REQUIRED WORK: Across all the entries, how many lines hold "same"? Answer with that number and nothing else.

#### RECORD EXCERPTS ####

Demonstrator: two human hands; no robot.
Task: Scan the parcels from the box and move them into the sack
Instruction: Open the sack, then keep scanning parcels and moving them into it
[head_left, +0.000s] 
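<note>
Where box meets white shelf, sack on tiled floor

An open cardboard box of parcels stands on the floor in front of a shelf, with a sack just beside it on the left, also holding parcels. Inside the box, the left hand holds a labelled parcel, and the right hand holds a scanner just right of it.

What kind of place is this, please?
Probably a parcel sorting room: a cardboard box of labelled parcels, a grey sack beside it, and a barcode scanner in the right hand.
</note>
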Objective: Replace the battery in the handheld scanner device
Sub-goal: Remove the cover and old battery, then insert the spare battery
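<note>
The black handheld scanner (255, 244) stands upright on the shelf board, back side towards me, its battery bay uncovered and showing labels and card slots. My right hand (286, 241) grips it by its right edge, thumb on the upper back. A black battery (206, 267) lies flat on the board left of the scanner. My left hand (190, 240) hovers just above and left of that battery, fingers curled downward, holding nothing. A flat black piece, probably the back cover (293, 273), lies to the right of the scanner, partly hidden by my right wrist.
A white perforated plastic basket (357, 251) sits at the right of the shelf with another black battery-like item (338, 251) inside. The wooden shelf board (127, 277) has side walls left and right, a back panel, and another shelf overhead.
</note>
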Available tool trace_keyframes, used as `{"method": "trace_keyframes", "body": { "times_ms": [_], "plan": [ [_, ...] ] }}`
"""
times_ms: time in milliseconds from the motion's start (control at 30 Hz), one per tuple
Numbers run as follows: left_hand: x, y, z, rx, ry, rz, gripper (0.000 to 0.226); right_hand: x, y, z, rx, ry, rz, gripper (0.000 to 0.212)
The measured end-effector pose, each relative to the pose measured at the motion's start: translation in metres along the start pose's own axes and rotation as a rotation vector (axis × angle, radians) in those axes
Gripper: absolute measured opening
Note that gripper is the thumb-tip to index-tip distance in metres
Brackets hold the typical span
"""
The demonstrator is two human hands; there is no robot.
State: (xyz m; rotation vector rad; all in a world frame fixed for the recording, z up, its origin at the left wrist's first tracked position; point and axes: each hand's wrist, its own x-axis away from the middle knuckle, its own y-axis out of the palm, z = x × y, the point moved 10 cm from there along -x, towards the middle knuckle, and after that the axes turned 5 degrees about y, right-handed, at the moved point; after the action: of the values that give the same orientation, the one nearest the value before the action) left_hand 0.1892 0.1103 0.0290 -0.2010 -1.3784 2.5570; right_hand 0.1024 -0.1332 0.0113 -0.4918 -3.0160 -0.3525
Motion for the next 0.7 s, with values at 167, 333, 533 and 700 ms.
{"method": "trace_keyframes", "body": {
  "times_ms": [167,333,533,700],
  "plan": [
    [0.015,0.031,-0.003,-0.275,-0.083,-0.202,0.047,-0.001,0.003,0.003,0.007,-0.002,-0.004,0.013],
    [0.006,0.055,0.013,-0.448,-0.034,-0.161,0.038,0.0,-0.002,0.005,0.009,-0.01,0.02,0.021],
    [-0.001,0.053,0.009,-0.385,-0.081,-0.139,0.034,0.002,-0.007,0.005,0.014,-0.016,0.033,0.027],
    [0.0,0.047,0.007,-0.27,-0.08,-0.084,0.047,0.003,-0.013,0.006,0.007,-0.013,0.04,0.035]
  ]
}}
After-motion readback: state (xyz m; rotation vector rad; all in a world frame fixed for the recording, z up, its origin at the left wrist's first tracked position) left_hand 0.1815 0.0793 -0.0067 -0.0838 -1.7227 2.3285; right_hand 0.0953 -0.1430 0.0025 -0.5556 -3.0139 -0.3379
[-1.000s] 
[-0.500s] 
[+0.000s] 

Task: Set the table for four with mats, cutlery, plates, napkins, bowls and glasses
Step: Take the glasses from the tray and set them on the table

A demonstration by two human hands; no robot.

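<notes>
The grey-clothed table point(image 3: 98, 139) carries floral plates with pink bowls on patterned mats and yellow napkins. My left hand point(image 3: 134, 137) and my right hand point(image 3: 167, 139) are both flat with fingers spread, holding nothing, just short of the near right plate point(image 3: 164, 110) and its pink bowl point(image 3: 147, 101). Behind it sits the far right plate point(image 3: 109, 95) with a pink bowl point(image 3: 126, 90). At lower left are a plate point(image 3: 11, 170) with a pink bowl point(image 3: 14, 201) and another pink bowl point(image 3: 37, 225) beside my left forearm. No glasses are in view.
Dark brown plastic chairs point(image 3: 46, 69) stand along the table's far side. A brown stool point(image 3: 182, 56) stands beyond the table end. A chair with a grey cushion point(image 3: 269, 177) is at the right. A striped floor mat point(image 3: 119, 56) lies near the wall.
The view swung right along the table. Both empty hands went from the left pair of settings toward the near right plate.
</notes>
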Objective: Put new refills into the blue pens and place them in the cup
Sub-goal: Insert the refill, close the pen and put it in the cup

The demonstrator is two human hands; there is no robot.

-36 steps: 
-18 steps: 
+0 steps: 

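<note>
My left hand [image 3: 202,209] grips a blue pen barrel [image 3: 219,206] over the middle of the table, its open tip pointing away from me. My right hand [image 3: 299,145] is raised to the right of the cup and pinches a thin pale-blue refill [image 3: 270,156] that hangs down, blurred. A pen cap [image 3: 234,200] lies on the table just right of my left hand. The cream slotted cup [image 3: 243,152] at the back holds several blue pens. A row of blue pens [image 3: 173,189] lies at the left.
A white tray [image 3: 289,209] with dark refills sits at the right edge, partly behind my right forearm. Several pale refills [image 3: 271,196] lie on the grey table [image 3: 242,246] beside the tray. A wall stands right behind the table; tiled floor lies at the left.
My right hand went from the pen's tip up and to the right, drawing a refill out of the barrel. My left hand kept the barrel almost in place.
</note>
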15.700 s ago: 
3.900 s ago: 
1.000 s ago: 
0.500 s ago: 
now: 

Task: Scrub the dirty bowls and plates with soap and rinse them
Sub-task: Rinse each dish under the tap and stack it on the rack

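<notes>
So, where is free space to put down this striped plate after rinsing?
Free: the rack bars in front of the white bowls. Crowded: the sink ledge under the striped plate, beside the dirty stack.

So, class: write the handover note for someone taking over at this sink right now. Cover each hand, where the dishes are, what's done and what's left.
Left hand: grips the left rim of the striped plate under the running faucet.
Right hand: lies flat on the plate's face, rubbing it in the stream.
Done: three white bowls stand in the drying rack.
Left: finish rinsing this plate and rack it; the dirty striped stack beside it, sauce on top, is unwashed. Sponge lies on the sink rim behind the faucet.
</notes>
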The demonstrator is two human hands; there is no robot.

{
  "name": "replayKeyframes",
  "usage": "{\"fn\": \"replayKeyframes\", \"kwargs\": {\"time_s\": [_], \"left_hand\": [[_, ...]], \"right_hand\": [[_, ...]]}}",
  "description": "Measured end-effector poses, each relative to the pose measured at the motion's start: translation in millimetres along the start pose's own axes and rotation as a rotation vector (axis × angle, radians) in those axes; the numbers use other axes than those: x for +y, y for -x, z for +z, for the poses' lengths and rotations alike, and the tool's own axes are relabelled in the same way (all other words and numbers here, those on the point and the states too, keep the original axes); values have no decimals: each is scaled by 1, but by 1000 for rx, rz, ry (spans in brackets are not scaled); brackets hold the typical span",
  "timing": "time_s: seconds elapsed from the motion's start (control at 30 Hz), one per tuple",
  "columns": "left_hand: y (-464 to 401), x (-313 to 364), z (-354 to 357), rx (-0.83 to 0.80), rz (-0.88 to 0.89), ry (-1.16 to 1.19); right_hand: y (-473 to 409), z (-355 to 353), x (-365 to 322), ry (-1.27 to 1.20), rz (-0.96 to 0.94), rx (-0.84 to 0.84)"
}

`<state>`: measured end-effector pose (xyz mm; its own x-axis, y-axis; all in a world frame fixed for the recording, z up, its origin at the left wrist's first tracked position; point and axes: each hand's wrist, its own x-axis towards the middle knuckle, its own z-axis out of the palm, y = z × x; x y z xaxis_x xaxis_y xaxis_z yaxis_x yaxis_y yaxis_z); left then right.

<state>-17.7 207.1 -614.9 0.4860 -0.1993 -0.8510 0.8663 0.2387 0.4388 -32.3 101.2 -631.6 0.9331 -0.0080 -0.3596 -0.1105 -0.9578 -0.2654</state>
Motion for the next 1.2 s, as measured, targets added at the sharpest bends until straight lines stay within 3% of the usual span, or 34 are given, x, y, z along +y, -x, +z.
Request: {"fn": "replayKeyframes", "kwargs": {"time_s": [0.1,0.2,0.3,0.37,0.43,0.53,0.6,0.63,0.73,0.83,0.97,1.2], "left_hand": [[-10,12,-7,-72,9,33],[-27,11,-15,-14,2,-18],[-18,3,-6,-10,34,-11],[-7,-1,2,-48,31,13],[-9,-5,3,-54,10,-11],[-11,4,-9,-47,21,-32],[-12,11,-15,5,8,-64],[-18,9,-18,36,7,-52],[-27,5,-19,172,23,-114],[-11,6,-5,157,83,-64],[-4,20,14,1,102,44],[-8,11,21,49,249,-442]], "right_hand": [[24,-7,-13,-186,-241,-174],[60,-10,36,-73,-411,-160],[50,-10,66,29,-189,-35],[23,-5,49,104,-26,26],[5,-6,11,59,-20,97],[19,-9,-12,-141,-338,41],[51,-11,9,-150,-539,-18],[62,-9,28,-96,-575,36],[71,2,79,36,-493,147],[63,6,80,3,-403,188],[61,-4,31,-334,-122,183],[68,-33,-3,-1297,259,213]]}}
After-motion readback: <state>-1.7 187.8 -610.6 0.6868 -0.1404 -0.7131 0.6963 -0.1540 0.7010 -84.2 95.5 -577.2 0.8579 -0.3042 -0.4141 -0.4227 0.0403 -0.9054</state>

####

RESULT BELOW: 2